(WHAT YOU HAVE TO DO) Begin with the line that holds "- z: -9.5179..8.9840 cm" and retype through the last line of the listing below, exactly; pictures are not part of the copy.

(PROVIDED MATERIAL)
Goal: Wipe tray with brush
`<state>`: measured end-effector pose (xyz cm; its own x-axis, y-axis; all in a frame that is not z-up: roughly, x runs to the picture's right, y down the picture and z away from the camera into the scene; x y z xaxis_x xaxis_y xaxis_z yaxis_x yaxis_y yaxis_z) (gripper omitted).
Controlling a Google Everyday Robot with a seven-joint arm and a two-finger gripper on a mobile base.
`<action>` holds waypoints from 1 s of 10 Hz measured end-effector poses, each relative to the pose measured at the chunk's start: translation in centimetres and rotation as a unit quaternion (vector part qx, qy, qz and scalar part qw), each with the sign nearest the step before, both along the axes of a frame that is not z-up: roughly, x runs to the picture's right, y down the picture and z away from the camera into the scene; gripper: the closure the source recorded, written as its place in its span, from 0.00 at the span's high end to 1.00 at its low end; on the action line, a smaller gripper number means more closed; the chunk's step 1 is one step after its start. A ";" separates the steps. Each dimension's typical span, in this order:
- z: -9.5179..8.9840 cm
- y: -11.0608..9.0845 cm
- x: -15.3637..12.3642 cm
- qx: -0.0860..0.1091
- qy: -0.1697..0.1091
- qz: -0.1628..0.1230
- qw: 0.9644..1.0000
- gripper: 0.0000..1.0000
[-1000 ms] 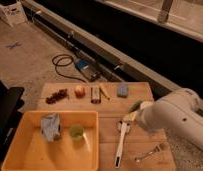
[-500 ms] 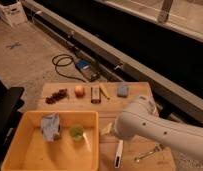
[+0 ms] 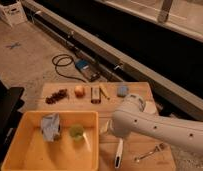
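Since the preceding frame: observe the white arm (image 3: 155,127) swung further left across the tabletop (image 3: 141,90), now reaching the right wall of the tray (image 3: 40,156). Locate the pincer (image 3: 105,129) just beside that wall, below the arm; spread wide, gripping nothing. Find the brush (image 3: 118,152) flat on the tabletop right of the tray, handle end toward the near edge, upper end hidden beneath the arm. Note the fork (image 3: 150,152) near the brush, on its right.
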<state>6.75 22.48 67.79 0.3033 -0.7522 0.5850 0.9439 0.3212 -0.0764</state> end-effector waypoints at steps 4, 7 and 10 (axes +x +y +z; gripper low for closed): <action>0.5 -0.1 0.2 -0.006 -0.004 0.007 1.000 0.77; 3.6 1.4 3.1 -0.029 0.004 0.020 0.999 0.77; 6.0 2.3 4.5 -0.051 0.009 0.025 0.998 0.77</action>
<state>11.22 24.73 73.78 0.3494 -0.6735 0.6514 0.9254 0.3570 -0.1272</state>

(PROBLEM SOLUTION)
- z: -9.5179..8.9840 cm
- y: -11.0608..9.0845 cm
- x: -15.3637..12.3642 cm
- qx: -0.0860..0.1091
- qy: -0.1697..0.1091
- qz: -0.1628..0.1230
- qw: 0.9644..1.0000
- gripper: 0.0000..1.0000
[-1000 ms] 
[-500 ms] 
[+0 ms] 
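Since the preceding frame: observe the white arm (image 3: 155,127) swung further left across the tabletop (image 3: 141,90), now reaching the right wall of the tray (image 3: 40,156). Locate the pincer (image 3: 105,129) just beside that wall, below the arm; spread wide, gripping nothing. Find the brush (image 3: 118,152) flat on the tabletop right of the tray, handle end toward the near edge, upper end hidden beneath the arm. Note the fork (image 3: 150,152) near the brush, on its right.
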<state>6.75 22.48 67.79 0.3033 -0.7522 0.5850 0.9439 0.3212 -0.0764</state> end-effector waypoints at steps 4, 7 and 10 (axes +x +y +z; gripper low for closed): <action>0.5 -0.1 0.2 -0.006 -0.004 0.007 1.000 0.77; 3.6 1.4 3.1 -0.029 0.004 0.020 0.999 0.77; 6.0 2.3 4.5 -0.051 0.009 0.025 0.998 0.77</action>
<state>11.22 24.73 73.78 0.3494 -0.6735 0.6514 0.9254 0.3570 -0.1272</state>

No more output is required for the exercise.